■ Exercise: Look through the records that follow. Copy every line containing the word "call".

··· Raw data ···

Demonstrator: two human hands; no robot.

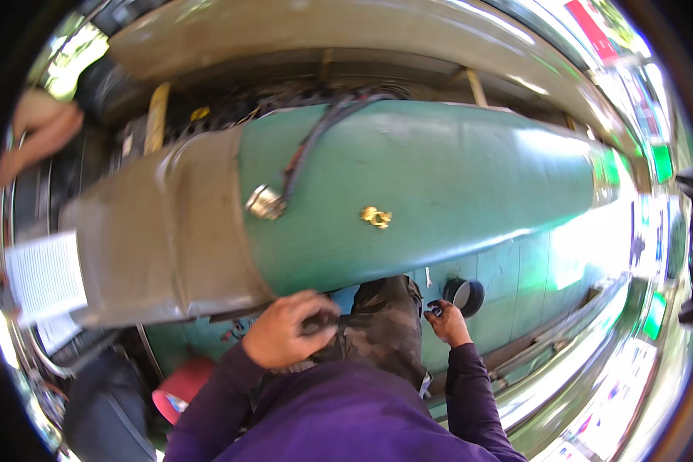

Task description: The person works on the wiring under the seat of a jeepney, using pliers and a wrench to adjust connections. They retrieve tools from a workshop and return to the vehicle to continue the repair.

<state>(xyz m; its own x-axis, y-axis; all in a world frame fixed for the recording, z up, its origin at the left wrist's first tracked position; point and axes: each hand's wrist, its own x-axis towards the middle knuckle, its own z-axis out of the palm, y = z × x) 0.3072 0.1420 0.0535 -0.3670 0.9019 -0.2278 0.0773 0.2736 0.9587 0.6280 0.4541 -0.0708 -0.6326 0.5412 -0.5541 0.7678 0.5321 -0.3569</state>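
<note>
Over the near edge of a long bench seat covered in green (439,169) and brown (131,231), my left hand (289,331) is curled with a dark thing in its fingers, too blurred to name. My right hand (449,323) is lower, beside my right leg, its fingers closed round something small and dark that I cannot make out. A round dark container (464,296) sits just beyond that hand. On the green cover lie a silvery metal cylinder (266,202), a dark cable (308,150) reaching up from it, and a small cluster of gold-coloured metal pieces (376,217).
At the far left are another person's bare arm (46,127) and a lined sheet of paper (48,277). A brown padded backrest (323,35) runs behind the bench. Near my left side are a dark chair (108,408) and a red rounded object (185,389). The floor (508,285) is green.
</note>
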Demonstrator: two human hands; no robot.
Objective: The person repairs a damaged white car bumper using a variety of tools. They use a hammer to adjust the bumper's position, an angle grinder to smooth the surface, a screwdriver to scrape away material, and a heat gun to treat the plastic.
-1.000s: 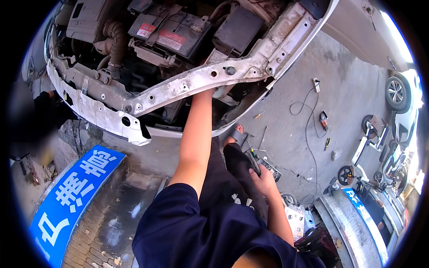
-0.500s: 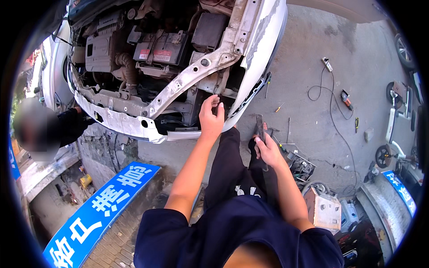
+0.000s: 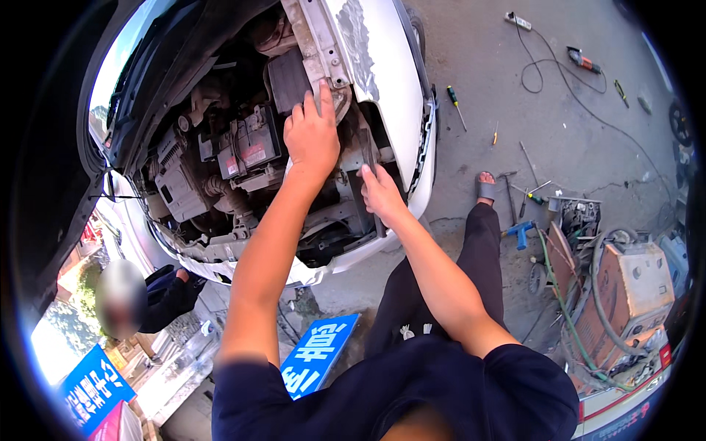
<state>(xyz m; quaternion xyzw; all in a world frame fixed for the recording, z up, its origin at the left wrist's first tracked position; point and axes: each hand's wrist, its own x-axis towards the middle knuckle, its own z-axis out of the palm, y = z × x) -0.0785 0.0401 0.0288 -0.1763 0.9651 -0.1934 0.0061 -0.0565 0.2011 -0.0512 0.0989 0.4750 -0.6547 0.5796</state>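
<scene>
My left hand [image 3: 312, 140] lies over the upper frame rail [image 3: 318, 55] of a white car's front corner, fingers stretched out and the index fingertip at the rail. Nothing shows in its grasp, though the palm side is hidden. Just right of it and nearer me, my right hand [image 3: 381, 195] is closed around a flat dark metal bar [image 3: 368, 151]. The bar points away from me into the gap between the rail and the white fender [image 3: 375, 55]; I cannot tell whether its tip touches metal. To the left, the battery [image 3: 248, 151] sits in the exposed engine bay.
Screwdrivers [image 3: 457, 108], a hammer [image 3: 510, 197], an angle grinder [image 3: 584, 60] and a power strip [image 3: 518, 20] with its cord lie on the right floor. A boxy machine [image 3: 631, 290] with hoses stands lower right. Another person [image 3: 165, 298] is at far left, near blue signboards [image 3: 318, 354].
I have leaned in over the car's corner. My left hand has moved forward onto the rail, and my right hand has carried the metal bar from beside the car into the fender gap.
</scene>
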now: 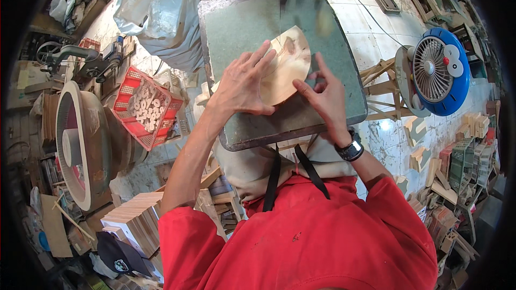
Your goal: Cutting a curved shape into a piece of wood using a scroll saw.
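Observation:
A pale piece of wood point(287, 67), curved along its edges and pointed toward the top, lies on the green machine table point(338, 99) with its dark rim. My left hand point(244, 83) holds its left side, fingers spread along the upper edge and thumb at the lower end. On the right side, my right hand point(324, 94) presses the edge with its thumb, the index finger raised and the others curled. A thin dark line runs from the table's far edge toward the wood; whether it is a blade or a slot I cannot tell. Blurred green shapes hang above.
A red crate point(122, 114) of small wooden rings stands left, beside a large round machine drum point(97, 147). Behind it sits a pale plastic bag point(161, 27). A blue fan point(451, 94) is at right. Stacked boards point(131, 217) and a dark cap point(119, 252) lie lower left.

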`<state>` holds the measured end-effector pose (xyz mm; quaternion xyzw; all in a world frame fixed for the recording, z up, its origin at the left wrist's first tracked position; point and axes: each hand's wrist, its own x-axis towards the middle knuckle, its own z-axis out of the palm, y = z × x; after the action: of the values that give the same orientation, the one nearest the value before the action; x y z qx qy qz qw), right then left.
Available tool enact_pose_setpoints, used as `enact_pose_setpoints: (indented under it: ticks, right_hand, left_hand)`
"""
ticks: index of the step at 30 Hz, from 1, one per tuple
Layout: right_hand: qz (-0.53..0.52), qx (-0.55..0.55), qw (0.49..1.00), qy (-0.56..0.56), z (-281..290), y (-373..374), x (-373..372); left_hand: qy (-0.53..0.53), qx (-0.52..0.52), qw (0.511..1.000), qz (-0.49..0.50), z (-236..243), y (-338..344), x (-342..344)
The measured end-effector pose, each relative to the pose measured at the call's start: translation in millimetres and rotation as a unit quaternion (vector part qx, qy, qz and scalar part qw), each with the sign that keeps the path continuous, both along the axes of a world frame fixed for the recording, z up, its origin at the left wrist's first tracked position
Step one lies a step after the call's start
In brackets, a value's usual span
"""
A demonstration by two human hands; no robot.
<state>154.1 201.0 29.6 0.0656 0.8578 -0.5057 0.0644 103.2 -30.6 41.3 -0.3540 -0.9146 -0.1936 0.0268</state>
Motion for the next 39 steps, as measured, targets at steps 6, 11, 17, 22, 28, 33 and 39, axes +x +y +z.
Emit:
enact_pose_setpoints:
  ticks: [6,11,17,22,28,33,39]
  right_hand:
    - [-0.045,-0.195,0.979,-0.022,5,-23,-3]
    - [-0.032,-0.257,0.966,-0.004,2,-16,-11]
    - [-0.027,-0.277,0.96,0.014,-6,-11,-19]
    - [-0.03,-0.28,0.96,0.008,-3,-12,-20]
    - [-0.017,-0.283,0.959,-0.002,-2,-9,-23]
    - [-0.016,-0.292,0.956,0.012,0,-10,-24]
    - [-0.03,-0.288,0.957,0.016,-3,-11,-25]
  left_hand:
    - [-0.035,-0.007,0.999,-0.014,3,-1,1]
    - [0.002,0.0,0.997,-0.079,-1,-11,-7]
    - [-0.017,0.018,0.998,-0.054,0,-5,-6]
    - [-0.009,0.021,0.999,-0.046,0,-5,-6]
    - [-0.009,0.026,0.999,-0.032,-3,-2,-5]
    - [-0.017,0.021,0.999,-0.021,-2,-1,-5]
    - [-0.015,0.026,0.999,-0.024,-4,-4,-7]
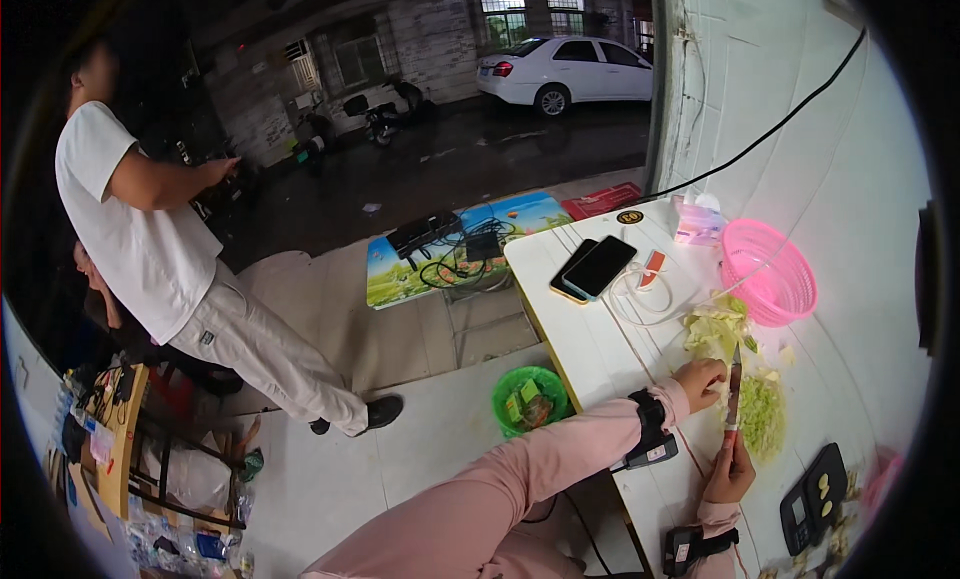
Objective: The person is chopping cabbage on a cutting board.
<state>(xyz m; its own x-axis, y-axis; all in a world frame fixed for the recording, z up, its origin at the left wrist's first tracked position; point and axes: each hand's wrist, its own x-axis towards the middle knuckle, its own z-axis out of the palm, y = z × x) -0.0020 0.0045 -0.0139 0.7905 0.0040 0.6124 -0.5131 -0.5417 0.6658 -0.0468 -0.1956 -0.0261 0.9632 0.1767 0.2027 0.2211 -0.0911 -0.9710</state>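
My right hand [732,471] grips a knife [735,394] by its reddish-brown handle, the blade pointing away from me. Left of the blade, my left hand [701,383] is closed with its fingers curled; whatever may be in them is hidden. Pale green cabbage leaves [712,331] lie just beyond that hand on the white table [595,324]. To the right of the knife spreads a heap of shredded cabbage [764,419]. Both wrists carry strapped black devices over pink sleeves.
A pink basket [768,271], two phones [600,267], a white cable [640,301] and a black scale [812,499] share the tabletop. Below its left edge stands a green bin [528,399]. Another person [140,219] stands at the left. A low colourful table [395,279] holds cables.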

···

■ Response area:
The measured end-effector pose, each relative to the pose measured at the call's start: translation in millimetres and rotation as a unit quaternion (vector part qx, qy, qz and scalar part qw), each with the sign that keeps the path continuous, both along the axes of a world frame fixed for the recording, z up, its origin at the left wrist's first tracked position
Step one lies a step after the call's start

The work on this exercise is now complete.